Bogotá como ciudad capital ha adoptado medidas desde su comienzo como: la virtualidad escolar, el teletrabajo y el servicio domiciliario en algunos sectores de la economía, todo en adecuación a la subsistencia.
La ciudad empieza a habilitar sectores, pero con la limitante del distanciamiento social y observando que no terminan de es suficiente, pues hemos visto sectores como Kennedy que se están acercando de nuevo a un contagio, que puede superar el 50% de capacidad en la atención y avocaría técnicamente a la segunda versión de su confinamiento.
Según las cifras más recientes, el 75,8 % de los casos se concentran en las localidades de Kennedy, Bosa, Suba, Engativá, Ciudad Bolívar, Fontibón, San Cristóbal, Rafael Uribe Uribe y Usaquén.
Se debe estar preparado y para ello debemos reforzar algunas medidas e implementar otras que permitan que la vida normal y la economía no se detengan.
Por el lado de la movilidad y teniendo en cuenta la limitante de uso a un 35% del Transmilenio por ser un latente peligro de contagio, es clave que la ciudad fortalezca el uso de transportes individuales y amigables con el medio ambiente como lo es la bicicleta.

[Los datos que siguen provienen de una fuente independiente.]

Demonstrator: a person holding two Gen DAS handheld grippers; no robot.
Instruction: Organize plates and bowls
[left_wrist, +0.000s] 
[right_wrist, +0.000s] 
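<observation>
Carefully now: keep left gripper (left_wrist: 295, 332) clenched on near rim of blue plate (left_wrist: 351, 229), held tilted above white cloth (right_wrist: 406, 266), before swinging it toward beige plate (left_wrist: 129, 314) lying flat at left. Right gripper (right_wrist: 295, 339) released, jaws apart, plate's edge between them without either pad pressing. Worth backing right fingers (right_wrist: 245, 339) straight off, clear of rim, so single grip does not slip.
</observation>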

Sin embargo, es preciso atender la delicuencia en estos casos, en los que particularmente ha venido creciendo.
Con el fortalecimiento de las ciclorrutas, se pueden crear estrategias con las empresas que pueden operar en la emergencia de la ciudad para que sus trabajadores usen este medio de trasporte, así mismo, acuerdos que permitan el acceso a estos vehículos a precios razonables y con facilidades de pago.

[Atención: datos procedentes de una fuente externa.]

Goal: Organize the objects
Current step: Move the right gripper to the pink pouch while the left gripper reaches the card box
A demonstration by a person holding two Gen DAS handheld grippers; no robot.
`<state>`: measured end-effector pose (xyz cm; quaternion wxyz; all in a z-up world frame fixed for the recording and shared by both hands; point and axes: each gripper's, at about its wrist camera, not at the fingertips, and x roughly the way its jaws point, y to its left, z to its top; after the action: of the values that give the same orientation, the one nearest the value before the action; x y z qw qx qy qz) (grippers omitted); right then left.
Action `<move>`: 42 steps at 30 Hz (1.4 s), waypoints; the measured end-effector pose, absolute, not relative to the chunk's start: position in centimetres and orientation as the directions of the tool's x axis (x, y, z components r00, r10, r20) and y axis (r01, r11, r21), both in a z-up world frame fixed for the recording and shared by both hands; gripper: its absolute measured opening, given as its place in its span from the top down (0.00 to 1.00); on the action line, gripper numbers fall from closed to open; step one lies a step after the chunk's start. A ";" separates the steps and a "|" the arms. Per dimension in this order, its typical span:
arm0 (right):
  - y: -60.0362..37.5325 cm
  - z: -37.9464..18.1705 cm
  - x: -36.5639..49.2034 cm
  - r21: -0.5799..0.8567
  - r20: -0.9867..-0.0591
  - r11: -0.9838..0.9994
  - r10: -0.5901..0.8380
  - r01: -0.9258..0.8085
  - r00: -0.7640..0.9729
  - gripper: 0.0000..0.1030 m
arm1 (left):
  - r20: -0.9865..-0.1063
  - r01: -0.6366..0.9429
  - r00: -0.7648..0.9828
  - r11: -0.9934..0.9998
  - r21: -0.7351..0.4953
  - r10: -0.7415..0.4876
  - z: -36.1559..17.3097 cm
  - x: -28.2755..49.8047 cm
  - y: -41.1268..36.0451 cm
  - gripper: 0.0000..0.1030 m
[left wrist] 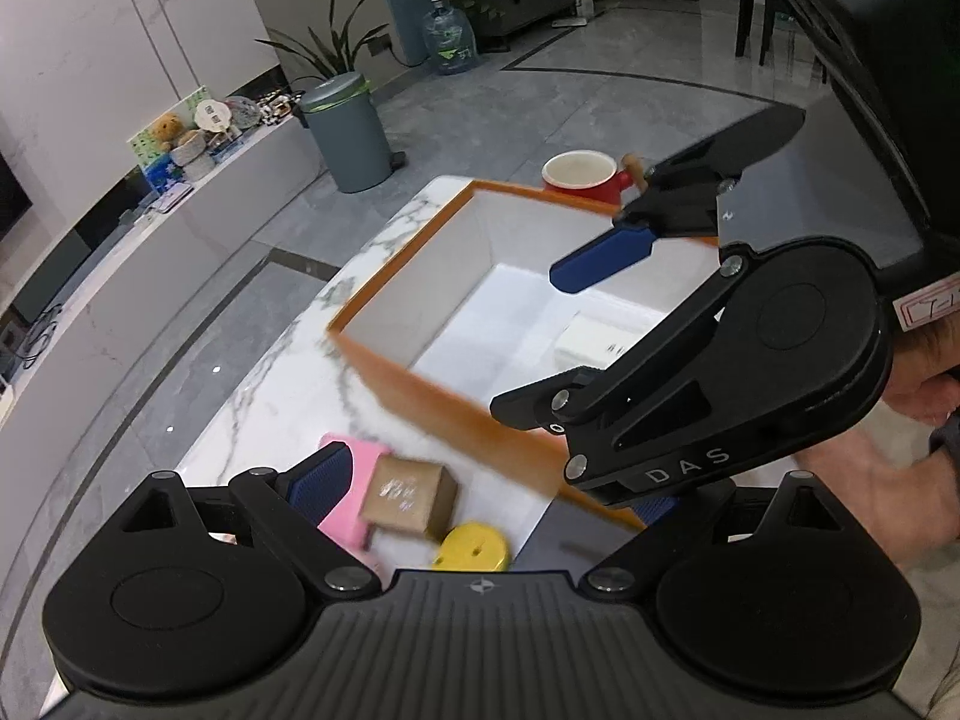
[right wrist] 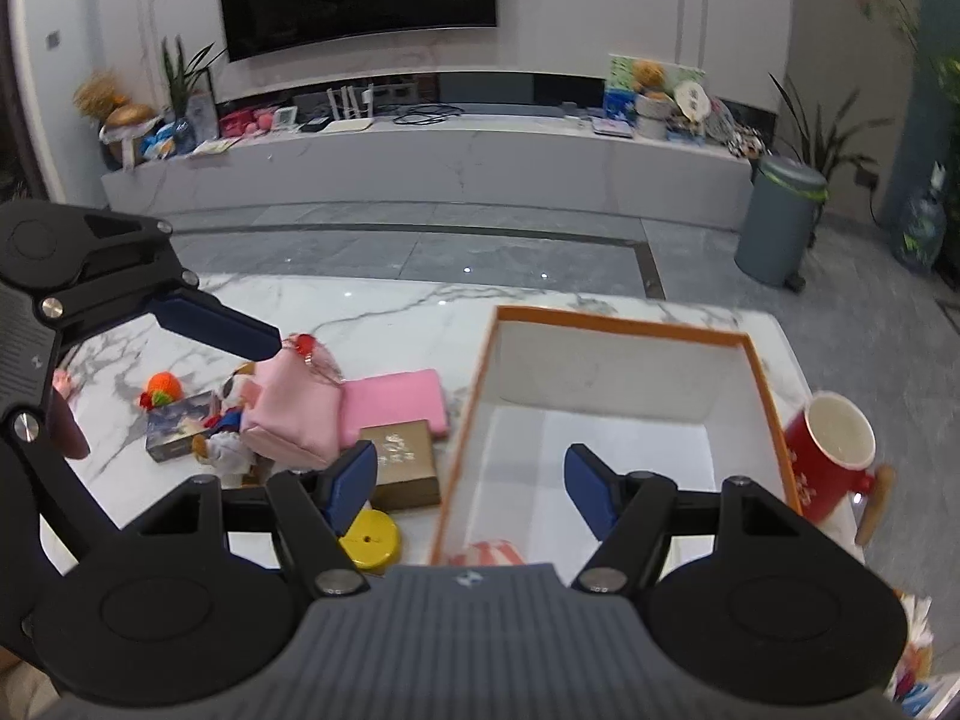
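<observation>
An orange-rimmed white box stands open on the marble table; it also shows in the left wrist view. My right gripper is open and empty over the box's near left wall. My left gripper is open and empty above a brown gift box, a pink flat item and a yellow disc. In the right wrist view these are the brown box, the pink item and the disc. A pink pouch stands to their left.
A red mug stands right of the box, also in the left wrist view. A plush toy, a dark small box and an orange knit toy lie left. A striped item lies in the box. A grey bin stands on the floor.
</observation>
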<state>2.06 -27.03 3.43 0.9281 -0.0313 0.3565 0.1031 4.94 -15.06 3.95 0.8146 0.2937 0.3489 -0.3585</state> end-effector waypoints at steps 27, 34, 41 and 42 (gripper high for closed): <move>-7.8 -1.3 10.4 -0.107 -0.720 0.919 0.191 -0.379 0.667 0.22 | -0.736 0.510 0.625 0.850 0.134 -0.259 -1.0 10.1 3.1 0.00; -6.4 -3.9 13.4 -0.087 -0.755 0.941 0.152 -0.326 0.638 0.22 | -0.754 0.440 0.629 0.886 0.144 -0.189 -3.4 10.6 6.5 0.00; -7.6 -6.7 15.2 -0.015 -0.803 0.963 0.148 -0.269 0.577 0.23 | -0.787 0.490 0.591 0.854 0.176 -0.178 -6.0 11.0 7.1 0.00; -7.8 -7.0 15.3 -0.008 -0.807 0.963 0.152 -0.268 0.571 0.24 | -0.789 0.498 0.588 0.848 0.179 -0.179 -6.4 11.0 7.1 0.00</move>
<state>15.27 -7.78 -6.99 0.8838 -0.0650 0.4478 0.1189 11.00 7.14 -6.43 0.8695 0.1947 0.4100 -0.1948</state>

La continuidad en el teletrabajo va a ser fundamental por parte de la alcaldía que tiene aproximadamente 90mil empleados laborando de esta forma y debe ser el último en regresar a presencial. Para ello es clave que la administración distrital de ejemplo además de asumir el reto del control de los mismos. A nivel Bogotá la mayor tasa de infectados están en el grupo de 20 a 59 años que concentra el 72,2 % de los casos, personas laboralmente activas
La virtualización de los trámites y atención al usuario en la capital, se debe reforzar y ampliar la capacidad de las plataformas tecnológicas que se conoce como “Bogotá Inteligente”. La virtualización está rezagada y para mencionar un caso cocreto, está el pago de las multas de tránsito por PSE en donde la opción está disponible, pero ó no funciona ó lo hace muy lento.
Lo anterior ayudaría a mantener el distanciamiento y a la movilidad de la ciudad ya que menos ciudadanos tendrían que hacer desplazamientos y además a contener el porcentaje de ocupación de camas hospitalarias destinadas al COVID-19 que registra un 50% en el último informe de la alcaldía.
En el área de la educación, que fue uno de los primeros sectores en tomar medidas para continuar funcionando, es necesario que conozcamos el balance de la Secretaria de Educación frente al tema pues no es un secreto que la emergencia afectó su calidad y la administración debe plantear los mecanismos que garanticen que vuelva a sus estándares de calidad registrados antes de la pandemia.
Entrega de dispositivos digitales de acceso y conectividad para 100 mil estudiantes que está en el PDD debe ser una acción prioritaria de la alcaldía, así como el acceso a internet en estratos 1y 2 que permanezcan en estado de confinamiento y precisamente en ellos están la mayoría de los casos positivos de COVID a junio 9 de 2020.